Ahead of the annual Transgender Day of Remembrance our Transgender Community Officer Kate Hutchinson speaks about why this day is important to our community.
Tuesday November the 20th marks the annual Transgender Day of Remembrance.
This Memorial Day was originally set up in 1999 by Gwendoline Ann Smith to mourn the murder of Trans woman Rita Hester. Since then it has grown to remember all of those from the Trans and non-binary community that have been murdered due to transphobia or taken their own lives because of violence, ignorance and discrimination.
This year the figure of those lost has reached around 418. The largest group within those figures being made up of trans women of colour such as 36-year-old Naomi Hersi murdered in a London hotel room earlier this year.
Recent times have seen a worrying trend worldwide. Rising transphobic hate crime, and certain nations such as the United States taking backward steps in trans equality, attempting to ban trans people from serving in their country’s military and even taking steps to re define gender to erase trans identities legally.
In the UK we have had our own struggles. When the government announced that they wanted to reform the Gender Recognition act to help simplify a currently complex and demeaning process. A process that enables trans people to attain a birth certificate that matches their identity. It was met with opposition by a small but vocal anti trans lobby.

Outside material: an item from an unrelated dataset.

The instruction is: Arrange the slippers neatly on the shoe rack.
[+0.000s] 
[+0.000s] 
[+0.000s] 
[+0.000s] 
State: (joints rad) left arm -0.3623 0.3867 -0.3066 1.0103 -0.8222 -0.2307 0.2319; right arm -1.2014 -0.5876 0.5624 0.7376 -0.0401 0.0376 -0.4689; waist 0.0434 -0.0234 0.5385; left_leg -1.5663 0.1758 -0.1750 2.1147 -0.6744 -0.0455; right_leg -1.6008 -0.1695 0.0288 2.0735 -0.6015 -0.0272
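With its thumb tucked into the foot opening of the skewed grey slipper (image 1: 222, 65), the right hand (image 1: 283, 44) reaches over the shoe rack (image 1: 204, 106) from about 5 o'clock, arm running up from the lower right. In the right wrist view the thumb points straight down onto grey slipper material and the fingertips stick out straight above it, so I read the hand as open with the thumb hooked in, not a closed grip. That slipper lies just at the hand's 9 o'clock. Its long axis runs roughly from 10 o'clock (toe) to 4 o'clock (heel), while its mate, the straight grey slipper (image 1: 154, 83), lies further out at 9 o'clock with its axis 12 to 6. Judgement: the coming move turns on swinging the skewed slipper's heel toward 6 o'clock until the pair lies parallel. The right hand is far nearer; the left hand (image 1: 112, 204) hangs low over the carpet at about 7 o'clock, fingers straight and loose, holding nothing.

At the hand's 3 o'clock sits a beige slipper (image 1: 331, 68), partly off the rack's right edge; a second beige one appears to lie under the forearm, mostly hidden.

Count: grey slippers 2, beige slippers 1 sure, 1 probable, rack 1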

This lobby while claiming to have their voices silenced managed to run a national anti-trans billboard campaign as well as publishing a hateful £45,000 advert in a national newspaper. Supported by other parts of UK media they have waged a vile campaign not just focused on stopping reform of legislation but stating that they would like the gender recognition act scrapped completely, the Equality Act 2010 changed, stripping rights from the trans community.
It is in times like these that activism is so so vital and important. Activism has always been a key to progress of our rights. From Sylvia Rivera and Marsha P Johnson to those in the community today campaigning for change. Activism changes the world. Be that positive change!
Any community engaged in activism need allies, please stand up and be those allies to the trans community.
Every person on this planet is unique, we all have a difference. Our differences should be celebrated. We should be united in embracing all our differences as well as our similarities. Difference should never be used as a tool to discriminate and cause harm.
Pride Cymru remain committed to stand and campaign for the rights of our trans and non-binary family members. To fight that tide of ignorance and hate and push forward to try to achieve equality and improve their rights.
Please at some point on Tuesday 20th November take a moment of silence to remember the lost and think of hope for the future.